By the next day, news of what happened in Surprise had spread in the media and became the talk of fire departments, researchers, and fire safety officials around the world. Though researchers had understood that an explosion involving a lithium-ion ESS was possible, examples of this type of powerful deflagration were scarce. The push for answers to what had happened began almost immediately.

NFPA investigators visited the site and interviewed Clare and others. UL undertook an exhaustive fact-gathering effort, ultimately published in the report “Four Firefighters Injured In Lithium-Ion Battery Energy Storage System Explosion – Arizona.” Arizona Public Service (APS) commissioned its own 70-page report on the incident, as did LG Chem, the manufacturer of the lithium battery at McMicken.

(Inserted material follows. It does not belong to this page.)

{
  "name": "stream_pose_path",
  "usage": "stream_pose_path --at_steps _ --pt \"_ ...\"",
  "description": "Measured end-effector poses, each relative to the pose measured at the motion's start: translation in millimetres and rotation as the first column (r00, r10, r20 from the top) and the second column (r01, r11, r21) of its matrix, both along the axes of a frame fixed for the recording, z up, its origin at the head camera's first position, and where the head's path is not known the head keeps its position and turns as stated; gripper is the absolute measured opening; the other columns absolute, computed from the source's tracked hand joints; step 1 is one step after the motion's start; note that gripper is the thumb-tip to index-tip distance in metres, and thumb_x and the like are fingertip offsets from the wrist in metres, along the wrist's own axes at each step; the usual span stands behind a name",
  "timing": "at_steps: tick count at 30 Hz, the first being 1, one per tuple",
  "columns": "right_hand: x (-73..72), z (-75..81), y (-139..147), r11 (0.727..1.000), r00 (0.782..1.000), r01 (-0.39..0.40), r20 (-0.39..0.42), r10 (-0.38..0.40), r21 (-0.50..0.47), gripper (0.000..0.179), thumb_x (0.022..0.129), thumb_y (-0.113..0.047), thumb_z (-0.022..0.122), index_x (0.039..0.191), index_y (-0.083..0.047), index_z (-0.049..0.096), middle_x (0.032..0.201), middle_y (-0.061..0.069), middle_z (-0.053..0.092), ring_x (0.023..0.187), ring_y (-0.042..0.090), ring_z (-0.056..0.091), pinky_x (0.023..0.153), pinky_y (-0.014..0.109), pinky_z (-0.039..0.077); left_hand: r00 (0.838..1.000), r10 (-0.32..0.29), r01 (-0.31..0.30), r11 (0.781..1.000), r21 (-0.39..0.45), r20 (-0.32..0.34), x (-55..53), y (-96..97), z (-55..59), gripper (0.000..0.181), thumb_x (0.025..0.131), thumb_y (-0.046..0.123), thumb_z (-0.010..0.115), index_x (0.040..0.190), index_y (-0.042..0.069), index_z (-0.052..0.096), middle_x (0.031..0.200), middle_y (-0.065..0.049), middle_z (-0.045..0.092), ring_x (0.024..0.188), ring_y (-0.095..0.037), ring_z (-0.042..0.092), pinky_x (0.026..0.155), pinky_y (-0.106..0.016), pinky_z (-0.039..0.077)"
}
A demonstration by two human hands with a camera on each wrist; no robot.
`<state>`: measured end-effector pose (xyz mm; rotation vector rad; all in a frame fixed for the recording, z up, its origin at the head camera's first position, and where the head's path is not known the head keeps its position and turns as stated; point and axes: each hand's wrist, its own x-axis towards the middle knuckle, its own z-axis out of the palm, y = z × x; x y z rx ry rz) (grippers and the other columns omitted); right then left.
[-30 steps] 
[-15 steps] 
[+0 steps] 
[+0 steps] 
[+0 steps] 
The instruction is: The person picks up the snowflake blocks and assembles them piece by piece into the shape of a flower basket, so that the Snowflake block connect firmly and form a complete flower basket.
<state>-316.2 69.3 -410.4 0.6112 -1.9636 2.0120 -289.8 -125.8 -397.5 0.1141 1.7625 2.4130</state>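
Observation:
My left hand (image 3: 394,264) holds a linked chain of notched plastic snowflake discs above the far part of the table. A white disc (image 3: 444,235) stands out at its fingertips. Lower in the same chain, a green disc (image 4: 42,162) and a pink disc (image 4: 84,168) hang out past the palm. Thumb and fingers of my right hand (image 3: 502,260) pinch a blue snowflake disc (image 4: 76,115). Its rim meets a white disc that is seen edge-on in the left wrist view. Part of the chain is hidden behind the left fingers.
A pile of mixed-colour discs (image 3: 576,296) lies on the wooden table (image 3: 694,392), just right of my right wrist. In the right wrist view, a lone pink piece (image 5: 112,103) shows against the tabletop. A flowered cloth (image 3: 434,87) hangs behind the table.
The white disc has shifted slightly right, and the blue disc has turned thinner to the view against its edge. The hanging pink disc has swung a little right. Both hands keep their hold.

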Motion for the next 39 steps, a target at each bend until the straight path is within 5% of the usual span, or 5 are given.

Learning why the explosion occurred and how it could have been avoided was deemed critical. ESS are becoming ubiquitous, not just in remote stretches of desert but in suburban neighborhoods, high-rise buildings, and office parks—even in people’s homes. As this proliferation continues, the incident at McMicken confirmed for some a long-simmering fear: that the fire service and safety community are unprepared to deal with this burgeoning technology.

At the same time, the event in Surprise offered perhaps the most complete picture yet to illustrate why battery incidents are so challenging for first responders, and the factors that continue to dog researchers and manufacturers in the quest to make them safer.

“What the Surprise incident highlights is that there is still a tremendous lack of knowledge in many, many areas” of this technology, said Stephen Kerber, director of the UL Fire Safety Research Institute (formerly the Firefighter Safety Research Institute) and co-author of the UL paper on the McMicken battery explosion. “With so many stakeholders involved, this event seemed like the perfect case study. That’s why we invested so many resources towards this project—so we can learn and keep this from happening again.”


The UL report on the Surprise incident paints a picture of a knowledgeable fire department put in a no-win situation.

Clare and the Peoria HAZMAT team arrived at the McMicken facility at about 6:30 p.m. on April 19, 2019, an hour or so after a team from Surprise Fire-Medical Department, who were dispatched after a passerby on the highway reported seeing smoke in the area. Firefighters from Surprise had assumed the source of the smoke was a brush fire and arrived with a tanker/tender truck and wildland firefighting gear. Instead, they found a structure 50 feet long, 13 feet wide, and 12 feet high surrounded by a chain-link fence. The words “Battery Storage Array” were stenciled on its corrugated metal exterior.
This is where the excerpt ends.